The project page describes it precisely: what the model learns first is “the appearance of runtime,” not the logic of runtime (Neural Computer project page). The screen looks like a working computer, but the model hasn’t truly “understood” computation itself.
An interesting data point: 110 hours of carefully scripted terminal data (standard input/output sequences generated via scripts inside Docker containers) significantly outperforms 1,400 hours of random terminal recordings for training. Data quality matters far more than quantity for these systems, consistent with broader experience in the world model field.
The Neural Computer concept seems wild in isolation, but placed in the context of the past five years, it’s the natural extension of a clear technical trajectory. The core question driving this trajectory: to what extent can neural networks replace traditional software end-to-end?

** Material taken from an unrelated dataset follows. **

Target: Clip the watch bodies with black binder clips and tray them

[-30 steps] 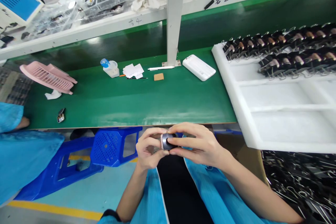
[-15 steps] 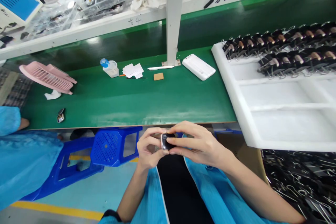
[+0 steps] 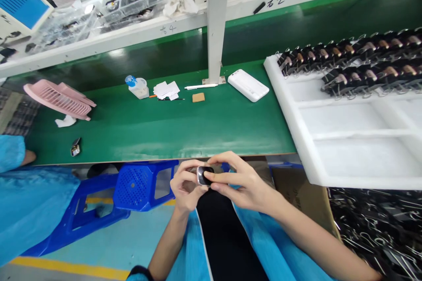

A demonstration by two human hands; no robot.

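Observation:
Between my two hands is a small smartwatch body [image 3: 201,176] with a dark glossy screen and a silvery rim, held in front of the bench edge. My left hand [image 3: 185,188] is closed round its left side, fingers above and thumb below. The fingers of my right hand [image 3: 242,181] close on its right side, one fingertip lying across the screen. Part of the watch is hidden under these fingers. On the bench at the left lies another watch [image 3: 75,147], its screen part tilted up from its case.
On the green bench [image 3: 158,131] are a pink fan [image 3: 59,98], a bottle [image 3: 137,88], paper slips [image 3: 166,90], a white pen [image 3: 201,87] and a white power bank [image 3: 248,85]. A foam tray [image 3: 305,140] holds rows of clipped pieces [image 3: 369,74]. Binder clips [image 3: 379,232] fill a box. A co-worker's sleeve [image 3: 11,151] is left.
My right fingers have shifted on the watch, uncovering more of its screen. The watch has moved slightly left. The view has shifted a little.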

The starting point was Ha and Schmidhuber’s World Models in 2018, which simulated simple racing game environments in latent space for policy planning. In 2020, NVIDIA’s GameGAN went further: training a GAN on 50,000 Pac-Man gameplay sessions and corresponding controller inputs, the model learned to reconstruct the entire game. It learned not just how Pac-Man moves, but also game rules like ghosts turning purple and fleeing after a power pellet is consumed. Four NVIDIA GP100 GPUs, four days of training, and you get a playable Pac-Man (Engadget).

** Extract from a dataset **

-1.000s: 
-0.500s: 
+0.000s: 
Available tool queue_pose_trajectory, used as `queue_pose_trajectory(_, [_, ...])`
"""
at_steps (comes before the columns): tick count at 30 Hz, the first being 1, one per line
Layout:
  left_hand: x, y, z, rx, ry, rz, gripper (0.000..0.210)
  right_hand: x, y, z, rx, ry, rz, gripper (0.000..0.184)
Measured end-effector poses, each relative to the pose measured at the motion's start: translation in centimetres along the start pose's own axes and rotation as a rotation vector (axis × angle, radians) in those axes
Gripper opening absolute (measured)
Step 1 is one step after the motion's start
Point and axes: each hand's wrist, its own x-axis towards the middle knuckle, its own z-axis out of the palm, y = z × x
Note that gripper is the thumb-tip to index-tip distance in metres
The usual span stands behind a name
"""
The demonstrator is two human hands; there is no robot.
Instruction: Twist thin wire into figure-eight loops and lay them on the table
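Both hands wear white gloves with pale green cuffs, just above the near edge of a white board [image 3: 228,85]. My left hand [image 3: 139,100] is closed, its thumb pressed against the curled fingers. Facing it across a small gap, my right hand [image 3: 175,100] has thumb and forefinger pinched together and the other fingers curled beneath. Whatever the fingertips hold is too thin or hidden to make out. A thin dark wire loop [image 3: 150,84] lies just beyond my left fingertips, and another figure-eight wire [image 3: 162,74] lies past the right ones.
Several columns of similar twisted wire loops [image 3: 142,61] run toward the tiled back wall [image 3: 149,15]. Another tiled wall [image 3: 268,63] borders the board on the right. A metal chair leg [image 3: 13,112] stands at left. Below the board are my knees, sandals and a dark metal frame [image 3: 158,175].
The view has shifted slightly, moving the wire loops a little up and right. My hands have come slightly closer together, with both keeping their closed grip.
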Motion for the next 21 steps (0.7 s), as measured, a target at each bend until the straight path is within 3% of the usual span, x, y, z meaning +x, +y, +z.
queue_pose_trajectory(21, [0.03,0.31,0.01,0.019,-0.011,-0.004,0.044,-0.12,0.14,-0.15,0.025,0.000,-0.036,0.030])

This phase proved one thing: game rules can emerge from pure visual observation, without access to the game engine’s source code. But the complexity was limited to 2D arcade games.
2024 was the breakout year. Multiple projects simultaneously pushed complexity up by an order of magnitude.

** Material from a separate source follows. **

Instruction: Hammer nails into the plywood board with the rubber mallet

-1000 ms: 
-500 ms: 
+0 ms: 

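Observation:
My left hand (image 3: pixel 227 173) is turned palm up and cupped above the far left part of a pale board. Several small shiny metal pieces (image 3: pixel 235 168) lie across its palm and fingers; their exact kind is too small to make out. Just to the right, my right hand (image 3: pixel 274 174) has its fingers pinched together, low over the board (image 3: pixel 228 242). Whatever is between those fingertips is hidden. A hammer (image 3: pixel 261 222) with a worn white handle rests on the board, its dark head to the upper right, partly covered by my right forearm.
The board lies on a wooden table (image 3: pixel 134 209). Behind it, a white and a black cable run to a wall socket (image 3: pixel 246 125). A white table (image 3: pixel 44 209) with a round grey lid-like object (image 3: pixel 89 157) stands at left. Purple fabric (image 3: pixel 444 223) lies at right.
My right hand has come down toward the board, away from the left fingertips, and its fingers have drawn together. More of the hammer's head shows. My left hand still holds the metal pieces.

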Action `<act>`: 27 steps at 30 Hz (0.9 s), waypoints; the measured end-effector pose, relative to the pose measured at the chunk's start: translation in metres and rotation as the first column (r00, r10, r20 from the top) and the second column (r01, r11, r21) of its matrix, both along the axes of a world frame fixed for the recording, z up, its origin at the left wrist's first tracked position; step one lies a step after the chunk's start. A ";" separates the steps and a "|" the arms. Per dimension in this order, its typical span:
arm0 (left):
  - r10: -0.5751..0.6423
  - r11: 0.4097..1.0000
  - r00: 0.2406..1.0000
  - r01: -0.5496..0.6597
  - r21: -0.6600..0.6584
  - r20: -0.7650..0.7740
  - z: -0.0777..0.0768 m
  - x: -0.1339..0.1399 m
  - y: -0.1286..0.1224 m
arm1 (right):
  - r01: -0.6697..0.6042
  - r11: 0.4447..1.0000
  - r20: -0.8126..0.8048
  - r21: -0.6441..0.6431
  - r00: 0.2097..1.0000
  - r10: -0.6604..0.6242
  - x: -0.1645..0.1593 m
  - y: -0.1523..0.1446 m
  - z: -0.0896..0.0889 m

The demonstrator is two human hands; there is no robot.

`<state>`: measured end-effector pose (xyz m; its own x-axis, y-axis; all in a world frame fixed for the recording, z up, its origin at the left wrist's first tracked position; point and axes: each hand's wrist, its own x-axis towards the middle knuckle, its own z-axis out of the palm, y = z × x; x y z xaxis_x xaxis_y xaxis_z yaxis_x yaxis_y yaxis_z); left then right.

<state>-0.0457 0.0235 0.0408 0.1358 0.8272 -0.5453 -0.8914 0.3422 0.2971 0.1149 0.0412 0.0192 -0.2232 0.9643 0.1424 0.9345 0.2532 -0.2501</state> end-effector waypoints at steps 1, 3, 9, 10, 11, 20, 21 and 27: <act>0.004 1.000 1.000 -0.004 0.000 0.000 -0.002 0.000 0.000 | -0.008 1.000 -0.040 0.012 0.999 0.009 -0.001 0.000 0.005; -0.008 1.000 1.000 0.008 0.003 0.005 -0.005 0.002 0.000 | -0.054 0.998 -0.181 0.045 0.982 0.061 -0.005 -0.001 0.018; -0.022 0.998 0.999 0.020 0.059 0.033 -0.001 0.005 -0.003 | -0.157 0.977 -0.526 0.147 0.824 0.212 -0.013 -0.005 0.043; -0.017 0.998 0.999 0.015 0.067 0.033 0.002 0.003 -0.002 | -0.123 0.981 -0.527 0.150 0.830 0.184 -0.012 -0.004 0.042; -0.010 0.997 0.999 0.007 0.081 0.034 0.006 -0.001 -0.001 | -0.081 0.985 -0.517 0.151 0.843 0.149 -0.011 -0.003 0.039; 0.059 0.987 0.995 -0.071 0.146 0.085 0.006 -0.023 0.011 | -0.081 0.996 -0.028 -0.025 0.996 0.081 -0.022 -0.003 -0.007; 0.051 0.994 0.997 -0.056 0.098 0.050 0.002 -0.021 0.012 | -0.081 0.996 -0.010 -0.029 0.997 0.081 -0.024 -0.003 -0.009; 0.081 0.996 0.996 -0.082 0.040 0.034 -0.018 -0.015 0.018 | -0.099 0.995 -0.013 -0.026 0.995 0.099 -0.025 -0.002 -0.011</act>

Google’s GameNGen used a diffusion model to simulate the classic FPS game DOOM in real time, running above 20fps on a single TPU with a PSNR of 29.4. Human evaluators could barely distinguish real gameplay clips from model-generated ones. Stable runtime exceeded five minutes (AI CERTs).
Decart and Etched’s OASIS was more radical: a Transformer-based model generating a Minecraft-style open world in real time at 20fps, with no physics engine, no game code. You can walk, jump, place blocks, chop trees. Of course, if you turn around, the block you just placed might have morphed into something else, because the model hallucinates (MIT Technology Review).
Google DeepMind’s Genie series moved from academic research toward product. Genie 2 (December 2024) could generate interactive quasi-3D environments from a single image, maintaining consistency for about one minute. By Genie 3 (August 2025), resolution reached 720p at 24fps with roughly 150ms latency, still with about one minute of coherence. Environmental consistency emerged from the model rather than being enforced by explicit 3D representations.
This phase proved two things: diffusion models and transformers can simulate complex 3D environments in real time; but all systems share a common coherence ceiling of roughly one minute before visual drift begins.
Neural Computer and NeuralOS appeared almost simultaneously, shifting the simulation target from game environments to computer interfaces themselves.
NeuralOS, from the University of Waterloo and the National Research Council of Canada, takes a slightly different architectural approach: an RNN maintains the operating system’s internal state (which applications are running, window stacking order, recent actions), while a diffusion renderer generates desktop images. Training data consists of Ubuntu XFCE desktop recordings, including both random interactions and human-like interactions generated by AI agents. The model correctly renders cursor movement, double-clicking to open folders, and closing windows. But like Neural Computer, precise keyboard input modeling remains challenging (Hugging Face).
Runway’s GWM-1 (December 2025) took a more commercial route, splitting its world model into three branches: environment simulation (Worlds), robot training (Robotics), and virtual characters (Avatars), all built on autoregressive real-time generation atop the Gen-4.5 video model.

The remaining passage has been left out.